As character defects go, WRSS is a fairly minor one. It’s also geography-related. I assume—though I have no research to back this up—that it affects pretty much the entire populations of states like North Dakota, South Dakota, Minnesota, and Wisconsin; and for Canadians it’s practically a birthright.
The full name for WRSS is Winter Related Superiority Syndrome. It is characterized by the regrettable (but understandable) tendency to feel virtuous and superior just because one happens to live in a part of the country that has severe winters.
You and I, of course, are much too stable and emotionally balanced to be affected by this trait. Or, at least, we are skilled and sneaky enough to keep it hidden. However, if you want to know whether any of your relatives or friends suffer from WRSS, here’s a diagnostic checklist:
1. Have you ever used the phrase, “Cold enough for you?” more than three times in one day? (Extra points if, when other people ask you this question, your standard answer is, “Not quite.”)
2. Do you feel a sense of pride if your home town makes national news for having the lowest temperature in the country?
3. Do you assert that shoveling snow is better exercise than yoga? (Extra points if you genuinely believe this to be true.)
4. Do you find it odd that some people don’t appreciate the beauty of words like “slush” and “thaw”?
5. Have you ever said out loud, in public, that you think insulated coveralls or long underwear are sexy?
6. Do you regard, “It took me 20 minutes to scrape off my car,” as a legitimate excuse for being late for work?
7. Have you ever practiced blowing “smoke” rings when it’s cold enough so you can see your breath?

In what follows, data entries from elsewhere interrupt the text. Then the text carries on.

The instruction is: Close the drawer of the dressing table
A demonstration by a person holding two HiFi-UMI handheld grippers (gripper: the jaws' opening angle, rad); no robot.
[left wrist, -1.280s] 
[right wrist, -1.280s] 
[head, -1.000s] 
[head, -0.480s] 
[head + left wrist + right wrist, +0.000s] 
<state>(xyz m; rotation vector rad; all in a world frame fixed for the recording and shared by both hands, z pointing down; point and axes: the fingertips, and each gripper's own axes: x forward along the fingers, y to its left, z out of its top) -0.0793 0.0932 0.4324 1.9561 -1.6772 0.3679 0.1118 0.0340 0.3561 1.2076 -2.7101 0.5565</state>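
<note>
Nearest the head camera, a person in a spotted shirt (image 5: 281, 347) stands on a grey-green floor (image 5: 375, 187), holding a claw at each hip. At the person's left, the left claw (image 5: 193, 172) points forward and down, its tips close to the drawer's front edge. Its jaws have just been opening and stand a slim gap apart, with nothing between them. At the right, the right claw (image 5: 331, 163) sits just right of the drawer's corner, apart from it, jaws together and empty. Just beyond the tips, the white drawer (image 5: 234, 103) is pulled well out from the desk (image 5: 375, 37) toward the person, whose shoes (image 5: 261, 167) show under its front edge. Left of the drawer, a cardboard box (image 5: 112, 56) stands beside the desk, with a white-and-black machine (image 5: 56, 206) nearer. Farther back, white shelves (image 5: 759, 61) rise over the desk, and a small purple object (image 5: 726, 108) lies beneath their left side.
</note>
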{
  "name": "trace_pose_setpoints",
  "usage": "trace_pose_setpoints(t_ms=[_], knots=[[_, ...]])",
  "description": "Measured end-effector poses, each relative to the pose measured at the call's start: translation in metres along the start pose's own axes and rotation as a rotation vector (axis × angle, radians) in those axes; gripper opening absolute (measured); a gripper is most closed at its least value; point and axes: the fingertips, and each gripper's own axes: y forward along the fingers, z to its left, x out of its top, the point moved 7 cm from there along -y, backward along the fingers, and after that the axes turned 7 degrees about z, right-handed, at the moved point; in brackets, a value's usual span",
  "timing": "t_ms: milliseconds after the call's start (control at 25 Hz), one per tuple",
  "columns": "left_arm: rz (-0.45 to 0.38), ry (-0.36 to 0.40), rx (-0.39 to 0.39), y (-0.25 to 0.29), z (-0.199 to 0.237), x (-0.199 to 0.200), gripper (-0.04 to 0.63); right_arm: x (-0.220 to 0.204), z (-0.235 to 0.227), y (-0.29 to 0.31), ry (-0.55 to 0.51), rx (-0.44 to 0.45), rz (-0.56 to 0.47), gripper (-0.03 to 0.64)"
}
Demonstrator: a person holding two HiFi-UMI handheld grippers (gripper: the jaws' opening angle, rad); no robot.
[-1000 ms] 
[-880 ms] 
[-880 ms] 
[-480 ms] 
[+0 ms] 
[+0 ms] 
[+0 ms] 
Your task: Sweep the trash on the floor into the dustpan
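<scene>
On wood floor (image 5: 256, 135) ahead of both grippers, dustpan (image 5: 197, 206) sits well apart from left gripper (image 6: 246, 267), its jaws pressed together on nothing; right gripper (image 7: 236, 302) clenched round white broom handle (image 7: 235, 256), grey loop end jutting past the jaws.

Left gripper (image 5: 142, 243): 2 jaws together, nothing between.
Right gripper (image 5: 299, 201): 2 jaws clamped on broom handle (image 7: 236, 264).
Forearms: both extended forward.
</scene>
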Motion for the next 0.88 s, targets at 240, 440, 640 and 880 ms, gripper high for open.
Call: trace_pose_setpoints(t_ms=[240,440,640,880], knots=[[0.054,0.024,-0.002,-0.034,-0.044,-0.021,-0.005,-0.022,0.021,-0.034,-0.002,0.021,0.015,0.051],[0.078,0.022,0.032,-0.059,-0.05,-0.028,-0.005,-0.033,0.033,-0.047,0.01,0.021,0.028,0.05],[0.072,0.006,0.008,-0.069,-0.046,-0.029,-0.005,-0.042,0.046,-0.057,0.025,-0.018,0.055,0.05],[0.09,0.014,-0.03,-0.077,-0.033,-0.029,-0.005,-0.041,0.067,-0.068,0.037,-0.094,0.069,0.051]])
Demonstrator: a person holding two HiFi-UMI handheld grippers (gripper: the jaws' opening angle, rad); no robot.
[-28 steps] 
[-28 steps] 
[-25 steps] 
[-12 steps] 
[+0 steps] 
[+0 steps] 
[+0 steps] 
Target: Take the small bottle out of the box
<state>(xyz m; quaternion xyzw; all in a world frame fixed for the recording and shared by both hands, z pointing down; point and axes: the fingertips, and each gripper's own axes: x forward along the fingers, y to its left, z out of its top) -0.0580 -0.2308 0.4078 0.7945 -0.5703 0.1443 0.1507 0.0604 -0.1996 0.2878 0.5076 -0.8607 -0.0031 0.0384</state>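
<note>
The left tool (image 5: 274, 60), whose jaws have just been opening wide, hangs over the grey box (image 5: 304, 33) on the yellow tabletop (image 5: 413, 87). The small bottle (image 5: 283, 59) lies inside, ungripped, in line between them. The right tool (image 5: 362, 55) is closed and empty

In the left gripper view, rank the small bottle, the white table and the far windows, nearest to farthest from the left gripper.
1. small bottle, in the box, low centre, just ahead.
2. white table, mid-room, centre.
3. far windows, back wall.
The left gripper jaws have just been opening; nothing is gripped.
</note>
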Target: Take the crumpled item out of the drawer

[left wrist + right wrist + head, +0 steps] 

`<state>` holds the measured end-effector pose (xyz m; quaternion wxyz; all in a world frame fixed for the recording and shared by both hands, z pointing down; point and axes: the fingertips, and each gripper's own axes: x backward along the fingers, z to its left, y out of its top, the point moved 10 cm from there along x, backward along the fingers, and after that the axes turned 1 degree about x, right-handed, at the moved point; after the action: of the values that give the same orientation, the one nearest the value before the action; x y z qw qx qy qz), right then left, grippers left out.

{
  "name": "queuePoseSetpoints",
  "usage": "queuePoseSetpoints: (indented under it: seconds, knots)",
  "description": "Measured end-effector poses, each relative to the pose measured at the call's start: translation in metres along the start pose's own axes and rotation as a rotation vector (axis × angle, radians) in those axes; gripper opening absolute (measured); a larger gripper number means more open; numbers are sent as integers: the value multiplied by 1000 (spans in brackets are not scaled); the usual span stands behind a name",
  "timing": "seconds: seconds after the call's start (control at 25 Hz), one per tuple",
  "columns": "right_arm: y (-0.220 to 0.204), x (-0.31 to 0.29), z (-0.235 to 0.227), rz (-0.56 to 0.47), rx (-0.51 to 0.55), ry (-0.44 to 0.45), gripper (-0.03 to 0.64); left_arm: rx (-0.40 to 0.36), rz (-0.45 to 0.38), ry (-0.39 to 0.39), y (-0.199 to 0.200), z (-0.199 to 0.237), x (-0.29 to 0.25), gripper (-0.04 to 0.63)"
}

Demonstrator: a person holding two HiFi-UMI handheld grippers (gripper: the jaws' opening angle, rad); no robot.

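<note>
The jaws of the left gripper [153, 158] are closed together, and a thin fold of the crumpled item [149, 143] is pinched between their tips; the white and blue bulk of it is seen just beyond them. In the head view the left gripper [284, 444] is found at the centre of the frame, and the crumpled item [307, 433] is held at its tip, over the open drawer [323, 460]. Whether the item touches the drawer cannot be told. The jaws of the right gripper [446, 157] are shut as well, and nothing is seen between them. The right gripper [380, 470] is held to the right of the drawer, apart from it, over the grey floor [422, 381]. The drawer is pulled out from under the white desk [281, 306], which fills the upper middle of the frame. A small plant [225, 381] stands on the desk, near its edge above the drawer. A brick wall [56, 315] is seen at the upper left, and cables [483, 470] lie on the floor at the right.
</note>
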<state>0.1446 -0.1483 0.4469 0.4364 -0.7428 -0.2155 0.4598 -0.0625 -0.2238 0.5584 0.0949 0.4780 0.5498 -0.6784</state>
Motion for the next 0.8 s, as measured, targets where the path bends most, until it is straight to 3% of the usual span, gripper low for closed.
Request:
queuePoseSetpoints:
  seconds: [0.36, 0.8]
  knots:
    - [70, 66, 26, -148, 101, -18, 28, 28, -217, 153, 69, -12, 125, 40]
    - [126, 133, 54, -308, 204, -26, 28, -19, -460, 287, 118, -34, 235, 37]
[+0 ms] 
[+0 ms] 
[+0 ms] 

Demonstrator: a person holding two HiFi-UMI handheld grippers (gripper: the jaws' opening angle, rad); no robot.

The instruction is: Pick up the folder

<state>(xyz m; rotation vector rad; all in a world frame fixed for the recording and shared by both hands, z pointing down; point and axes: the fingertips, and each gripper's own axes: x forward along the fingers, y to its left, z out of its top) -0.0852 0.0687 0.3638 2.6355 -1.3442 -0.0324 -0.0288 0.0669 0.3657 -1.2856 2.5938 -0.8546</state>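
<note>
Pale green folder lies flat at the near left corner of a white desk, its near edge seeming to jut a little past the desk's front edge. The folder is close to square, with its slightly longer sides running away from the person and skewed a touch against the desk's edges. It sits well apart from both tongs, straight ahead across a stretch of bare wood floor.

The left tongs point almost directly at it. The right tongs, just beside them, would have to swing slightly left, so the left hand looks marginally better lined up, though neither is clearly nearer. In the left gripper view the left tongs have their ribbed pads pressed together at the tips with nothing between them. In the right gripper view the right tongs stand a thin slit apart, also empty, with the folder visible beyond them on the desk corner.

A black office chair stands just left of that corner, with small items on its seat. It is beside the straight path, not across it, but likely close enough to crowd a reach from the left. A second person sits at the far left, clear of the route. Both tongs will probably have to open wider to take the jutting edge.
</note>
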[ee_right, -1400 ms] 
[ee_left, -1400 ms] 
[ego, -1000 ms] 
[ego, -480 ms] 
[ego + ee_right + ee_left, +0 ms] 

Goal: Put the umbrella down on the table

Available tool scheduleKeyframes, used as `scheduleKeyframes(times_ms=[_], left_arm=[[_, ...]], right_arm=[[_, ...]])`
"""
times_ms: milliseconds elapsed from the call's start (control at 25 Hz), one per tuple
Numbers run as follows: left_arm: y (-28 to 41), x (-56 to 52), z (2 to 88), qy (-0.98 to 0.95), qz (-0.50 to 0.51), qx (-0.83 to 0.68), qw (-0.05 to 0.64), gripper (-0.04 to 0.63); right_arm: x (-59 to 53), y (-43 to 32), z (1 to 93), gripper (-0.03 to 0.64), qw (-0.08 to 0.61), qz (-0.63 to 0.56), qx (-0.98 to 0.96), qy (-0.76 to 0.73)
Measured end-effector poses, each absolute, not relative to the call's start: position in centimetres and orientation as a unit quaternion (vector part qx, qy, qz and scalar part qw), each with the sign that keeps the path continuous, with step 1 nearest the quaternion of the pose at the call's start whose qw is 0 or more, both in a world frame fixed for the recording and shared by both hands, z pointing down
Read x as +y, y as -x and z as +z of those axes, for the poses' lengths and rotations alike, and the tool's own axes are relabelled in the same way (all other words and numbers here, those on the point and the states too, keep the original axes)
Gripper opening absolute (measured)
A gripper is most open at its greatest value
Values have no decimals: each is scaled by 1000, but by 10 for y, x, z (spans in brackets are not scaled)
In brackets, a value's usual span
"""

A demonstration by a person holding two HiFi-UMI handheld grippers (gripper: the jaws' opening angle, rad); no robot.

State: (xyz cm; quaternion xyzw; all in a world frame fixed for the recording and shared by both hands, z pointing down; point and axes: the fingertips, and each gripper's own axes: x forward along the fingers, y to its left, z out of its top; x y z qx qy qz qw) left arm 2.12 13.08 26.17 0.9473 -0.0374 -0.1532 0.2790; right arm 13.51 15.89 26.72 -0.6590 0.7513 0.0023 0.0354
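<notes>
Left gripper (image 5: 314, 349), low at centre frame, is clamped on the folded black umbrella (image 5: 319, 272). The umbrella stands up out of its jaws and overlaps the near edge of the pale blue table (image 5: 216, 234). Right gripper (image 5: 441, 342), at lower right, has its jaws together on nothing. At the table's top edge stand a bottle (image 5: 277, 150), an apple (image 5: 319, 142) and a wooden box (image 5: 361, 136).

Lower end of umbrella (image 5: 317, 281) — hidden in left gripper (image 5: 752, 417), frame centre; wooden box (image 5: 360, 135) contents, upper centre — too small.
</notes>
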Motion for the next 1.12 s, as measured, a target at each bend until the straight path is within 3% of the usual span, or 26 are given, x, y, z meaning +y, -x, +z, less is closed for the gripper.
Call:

8. Have you ever asked someone from, say, Florida, how they can stand to live in a place that doesn’t have four seasons?
9. Are you sometimes tempted to go south for the winter, but you would never actually do it because you’re afraid it would make you look like a wimp?
10. Have you ever bragged about being able to perform miracles—pointing out that, for several months of the year, it’s no big deal for you to walk on water?
And finally, here’s how to discover whether your case of WRSS is incurable: You feel acute embarrassment if you’ve made up something snarky about cold weather, only to find that the day you publish it turns out to be sunny with a high of 50 degrees.